The pretreatment neutrophil-to-lymphocyte ratio (NLR) has been associated with cancer prognosis, influencing progression and chemosensitivity. We aimed to define the role of the NLR in predicting the outcomes to neoadjuvant chemotherapy (NAC) in patients with muscle invasive bladder cancer (MIBC).

Patients and Methods:

The data from patients treated with NAC and radical cystectomy for MIBC from 2007 to 2015 at a tertiary care center were reviewed. The clinicopathologic pretreatment, including the NLR, and post-treatment predictors were documented. The NLR was evaluated as a continuous variable on uni- and multivariate analysis and dichotomized in Kaplan-Meier curves. The relationships with outcomes (progression-free survival [PFS], cancer-specific survival [CSS], and overall survival [OS]) were analyzed using Cox regression analysis and log-rank tests. The pathologic response (PR) included any downstaging from the baseline clinical stage to the final pathologic stage.
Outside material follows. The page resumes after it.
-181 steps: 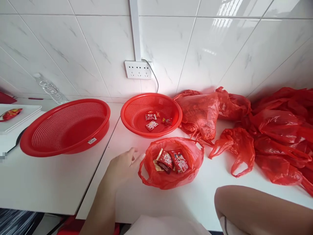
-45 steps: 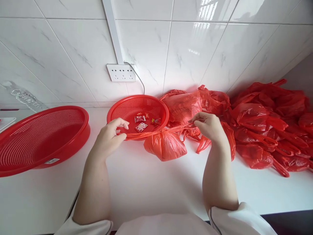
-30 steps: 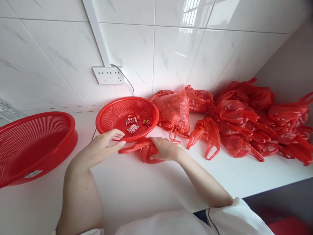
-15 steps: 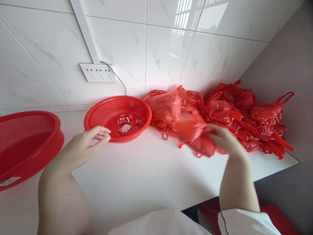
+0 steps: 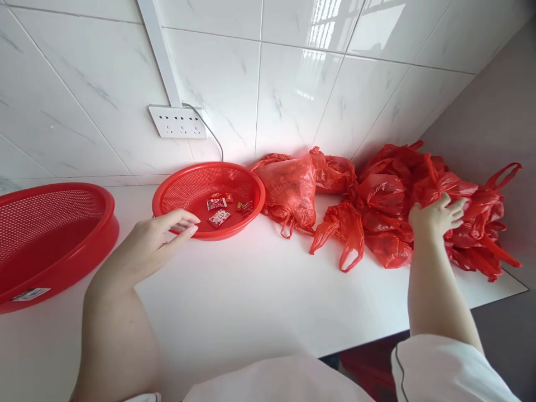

Of 205 patients with MIBC, 75 underwent NAC (median follow-up, 31 months) with a 5-year PFS, CSS, and OS rate of 56%, 60%, and 52%, respectively, and a PR of 38.6%. On multivariate analysis, the PR, PFS, CSS, and OS were predicted by the NLR (hazard ratio > 0.8, 1.25, 1.27, and 1.12, respectively; P < .05 for all). The NLR with age and clinical stage predicted the PR. A NLR threshold of 2.26 better predicted CSS (P < .05) and OS (P = .055). The limitations included the retrospective design and modest number of cases.


We have provided initial evidence that a low NLR helps understand the value of the underlying immune system in predicting a good outcome to NAC. The NLR is a simple and accessible biomarker that is easy to implement in clinical practice. In addition to established prognosticators and newer genomic predictors, the NLR could improve therapeutic algorithms and help in decision-making regarding the need for NAC, which is currently underused, in MIBC patients.